Confocal fluorescence coincidence analysis: an approach to ultra high-throughput screening - PubMed (original) (raw)
Confocal fluorescence coincidence analysis: an approach to ultra high-throughput screening
T Winkler et al. Proc Natl Acad Sci U S A. 1999.
Abstract
Fluorescence-based assay technologies play an increasing role in high-throughput screening. They can be classified into different categories: fluorescence polarization, time-resolved fluorescence, fluorescence resonance energy transfer, and fluorescence correlation spectroscopy. In this work we present an alternative analytical technique for high-throughput screening, which we call confocal fluorescence coincidence analysis. Confocal fluorescence coincidence analysis extracts fluorescence fluctuations that occur coincidently in two different spectral ranges from a tiny observation volume of below 1 fl. This procedure makes it possible to monitor whether an association between molecular fragments that are labeled with different fluorophores is established or broken. Therefore, it provides access to the characterization of a variety of cleavage and ligation reactions in biochemistry. Confocal fluorescence coincidence analysis is a very sensitive and ultrafast technique with readout times of 100 ms and below. This feature is demonstrated by means of a homogeneous assay for restriction endonuclease EcoRI. The presented achievements break ground for throughput rates as high as 10(6) samples per day with using only small amounts of sample substance and therefore constitute a solid base for screening applications in drug discovery and evolutionary biotechnology.
Figures
Figure 1
CFCA setup. Fluorescence excitation was achieved by epi-illumination of a water-immersion objective (UPLAPO 60×/1.2 W; Olympus, Tokyo) with radiation of wavelengths 476/483 nm and 647 nm from a krypton ion laser (INNOVA 90-K; Coherent, Palo Alto, CA) operating in multiline mode. The dichroic beamsplitter A (AHF Analysentechnik, Tübingen, Germany) reflected at <502 nm and 585–655 nm and transmitted at 502–585 and >655 nm. Additional laser lines at 531 nm and 568 nm were blocked with a custom-made excitation/notch filter (>OD 5; AHF Analysentechnik). Appropriate relative laser excitation power for both wavelengths was obtained by the combination of an absorption glass filter (BG 40; Andover Corporation, Salem, NH) and an attenuation filter (OD 0.6; Spindler & Hoyer, Göttingen, Germany). The sample holder was connected to a high-speed two-dimension piezo actor (Piezosystem Jena), which in turn was mounted onto a high-precision x–y mechanical scan table (Märzhäuser). Fluorescence photons were separated at dichroic beamsplitter B (585DCLP02; Omega Optical, Brattleboro, VT) and, after filtering in the red (667EFLP; Omega) and the green channel (535RDF45; Omega), were imaged to two avalanche photo diodes (APD) (SPCM-AQ 131-FS; EG & G, Quebec). Digital pulses of APDs were recorded either by a dual input multiscaler PC card (MCD-2; FAST ComTec, München, Germany) for analysis of time traces at high temporal resolution, or by an on-board processor PC card (Adwin-9LD; Jäger Meβtechnik, Lorsch, Germany), which was programmed to perform on-line data processing. Alternatively, for comparison with dual-color FCS, the APD pulses were crosscorrelated by a PC correlator card (ALV-5000 multiple-τ; ALV, Langen, Germany).
Figure 2
Dual-color FCS curves measured with the described confocal setup (correlation times 60 s) and results of the fitting procedure (see Eq. 1). The parameters obtained from the fitting routine are given in Table 1. The two pairs of curves correspond to two different laser excitation powers (measured at the objective aperture).
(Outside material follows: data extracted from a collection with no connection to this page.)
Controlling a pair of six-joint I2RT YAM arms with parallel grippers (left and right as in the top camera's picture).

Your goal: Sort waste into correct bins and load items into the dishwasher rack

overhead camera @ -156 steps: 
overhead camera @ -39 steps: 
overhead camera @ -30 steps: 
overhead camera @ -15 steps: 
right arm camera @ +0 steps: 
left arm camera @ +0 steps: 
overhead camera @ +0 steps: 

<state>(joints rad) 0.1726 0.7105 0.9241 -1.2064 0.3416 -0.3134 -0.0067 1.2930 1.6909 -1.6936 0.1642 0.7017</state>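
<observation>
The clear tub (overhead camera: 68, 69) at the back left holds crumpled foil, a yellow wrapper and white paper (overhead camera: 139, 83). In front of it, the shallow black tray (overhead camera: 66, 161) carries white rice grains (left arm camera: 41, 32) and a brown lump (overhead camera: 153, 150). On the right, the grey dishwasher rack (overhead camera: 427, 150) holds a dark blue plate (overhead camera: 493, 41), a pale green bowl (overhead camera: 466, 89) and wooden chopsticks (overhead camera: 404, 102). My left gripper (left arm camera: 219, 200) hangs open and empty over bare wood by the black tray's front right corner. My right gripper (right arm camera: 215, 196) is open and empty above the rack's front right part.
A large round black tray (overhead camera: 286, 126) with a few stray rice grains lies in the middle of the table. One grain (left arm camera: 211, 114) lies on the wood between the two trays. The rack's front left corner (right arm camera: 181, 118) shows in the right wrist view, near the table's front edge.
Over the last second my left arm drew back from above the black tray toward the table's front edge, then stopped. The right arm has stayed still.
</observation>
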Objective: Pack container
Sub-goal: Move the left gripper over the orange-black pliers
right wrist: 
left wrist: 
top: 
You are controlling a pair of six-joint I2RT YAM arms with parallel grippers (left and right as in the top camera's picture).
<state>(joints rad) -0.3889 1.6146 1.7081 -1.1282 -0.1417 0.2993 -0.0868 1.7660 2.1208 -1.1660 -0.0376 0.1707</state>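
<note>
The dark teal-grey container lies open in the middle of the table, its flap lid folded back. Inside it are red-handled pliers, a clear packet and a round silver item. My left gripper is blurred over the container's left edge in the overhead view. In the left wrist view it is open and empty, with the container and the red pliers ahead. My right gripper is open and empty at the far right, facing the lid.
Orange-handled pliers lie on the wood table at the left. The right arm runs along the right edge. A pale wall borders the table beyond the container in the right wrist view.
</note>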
Each pair describes the dual-color FCS curve measured from a sample of 10 nM double-labeled dsDNA molecules (upper curves) and the curve measured from an equivalent sample after_Eco_RI endonuclease treatment (lower curves), respectively. [Smaller G(0) values at lower excitation power resulted from insufficient saturation of the sample solution.] The experimental cross-correlation curves and the results of the fitting procedure indicated that the optical setup used was well suited to perform a dual-color confocal fluorescence coincidence analysis, as it is presented in this work.
Figure 3
Relative standard deviation σ/Δxc of Gaussian curve fits applied to distributions of K as a function of the time channel width at different frequencies of sample oscillations: K was evaluated from multiscaler time traces with analysis times per sample of 500 ms. At every frequency, there was a range of minimum σ/Δxc in the central part of the covered time channel width. At time channel widths that were in the order of magnitude of the triplet state lifetime (<5 μs) or that were larger than the average residence time τres (which was a function of oscillation frequency), the relative standard deviation increased significantly. The effect of increased frequency was even more pronounced. As the frequency increased, σ/Δxc diminished drastically. Simultaneously, the plateau of time channel width at minimum relative standard deviation narrowed down to the range of 10–30 μs at 216 Hz.
Figure 4
Relative standard deviation σ/Δxc of Gaussian curve fits applied to distributions of K vs. sample oscillation frequency at analysis times ranging from 50 to 500 ms. The abscissa indicates the frequency in y-direction, which was superimposed by a constant frequency of 3 Hz in x-direction (except for the oscillation-free case). Coincidence analysis was performed by using the on-board processor PC card with a time channel width of 12.5 μs. The curves showed similar courses with a large reduction in relative standard deviation when the oscillation of the sample was started. Toward higher frequencies, a further moderate decrease could be noticed. At shortened analysis times the curves were shifted in parallel toward increasing σ/Δxc.
Figure 5
Histogram plots of 300 measurements of the coincidence quantity K at sample oscillation frequencies 216 Hz (y) and 3 Hz (x) (superimposed) in samples containing pure substrate (10 nM double-labeled dsDNA, black bars) and cleaved products (endonuclease-treated 10 nM double-labeled dsDNA, gray bars), respectively. The slices (A–D) are related to different analysis times. The distributions were fitted with Gaussian functions. As a measure of detection error, the relative standard deviation σ/Δxc and the overlap in percentage between corresponding fit functions were calculated.
Similar articles
- A fluorometric assay for DNA cleavage reactions characterized with BamHI restriction endonuclease.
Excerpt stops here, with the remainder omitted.